Problem to solve>
Do not include the pictures; repeat the rest of the data exactly.

Data segment>
--- START ---

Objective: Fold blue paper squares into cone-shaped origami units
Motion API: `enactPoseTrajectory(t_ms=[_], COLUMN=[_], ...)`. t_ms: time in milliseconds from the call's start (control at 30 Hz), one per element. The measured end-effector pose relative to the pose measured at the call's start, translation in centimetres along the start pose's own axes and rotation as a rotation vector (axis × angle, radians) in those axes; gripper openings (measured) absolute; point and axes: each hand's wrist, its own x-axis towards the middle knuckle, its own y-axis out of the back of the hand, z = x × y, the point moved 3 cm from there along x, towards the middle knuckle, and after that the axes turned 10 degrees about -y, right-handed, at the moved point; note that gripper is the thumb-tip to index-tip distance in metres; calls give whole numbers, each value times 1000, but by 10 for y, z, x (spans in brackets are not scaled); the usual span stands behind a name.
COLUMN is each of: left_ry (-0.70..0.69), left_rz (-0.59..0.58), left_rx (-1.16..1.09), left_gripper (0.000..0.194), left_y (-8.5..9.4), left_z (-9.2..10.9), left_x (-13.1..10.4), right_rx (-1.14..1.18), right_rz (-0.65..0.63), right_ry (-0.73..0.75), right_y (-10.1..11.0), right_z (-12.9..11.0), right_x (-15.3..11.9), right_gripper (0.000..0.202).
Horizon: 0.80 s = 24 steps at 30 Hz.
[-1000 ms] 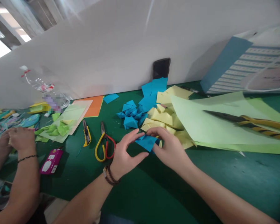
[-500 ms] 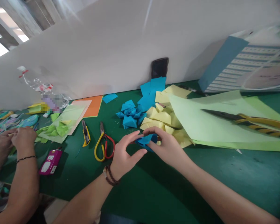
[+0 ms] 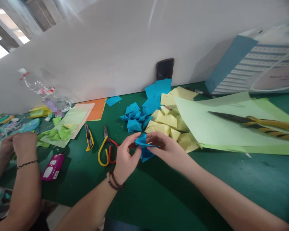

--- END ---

Response to the task>
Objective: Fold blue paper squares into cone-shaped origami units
Motion API: `enactPoseTrajectory(t_ms=[_], COLUMN=[_], ...)`. t_ms: time in milliseconds from the call's start (control at 30 Hz), one per element. The measured end-effector pose relative to the pose measured at the call's start, translation in centimetres along the start pose's own axes and rotation as a rotation vector (axis × angle, radians) in those axes; gripper openings (measured) absolute; point and axes: each hand's wrist, its own x-axis towards the middle knuckle, its own y-axis out of the back of the hand, z = x × y, the point moved 3 cm from there along x, towards the middle knuckle, and after that the axes turned 10 degrees about -y, right-handed, at the moved point; note that gripper is the thumb-tip to index-tip distance in metres; calls give whole numbers, each value times 1000, but by 10 for y, z, x (spans in brackets are not scaled); the usual span stands behind a name.
COLUMN is each of: left_ry (-0.70..0.69), left_rz (-0.59..0.58), left_rx (-1.16..1.09), left_gripper (0.000..0.194), left_y (-8.5..9.4), left_z (-9.2..10.9), left_x (-13.1..10.4), right_rx (-1.14..1.18), right_rz (-0.65..0.63), right_ry (-0.73..0.75), right_y (-10.1..11.0), right_z (-12.9..11.0), right_x (-15.3..11.9), right_gripper (0.000..0.202).
Horizon: 0.80 s = 24 steps at 30 Hz.
[-1000 ms] 
[-500 ms] 
[+0 ms] 

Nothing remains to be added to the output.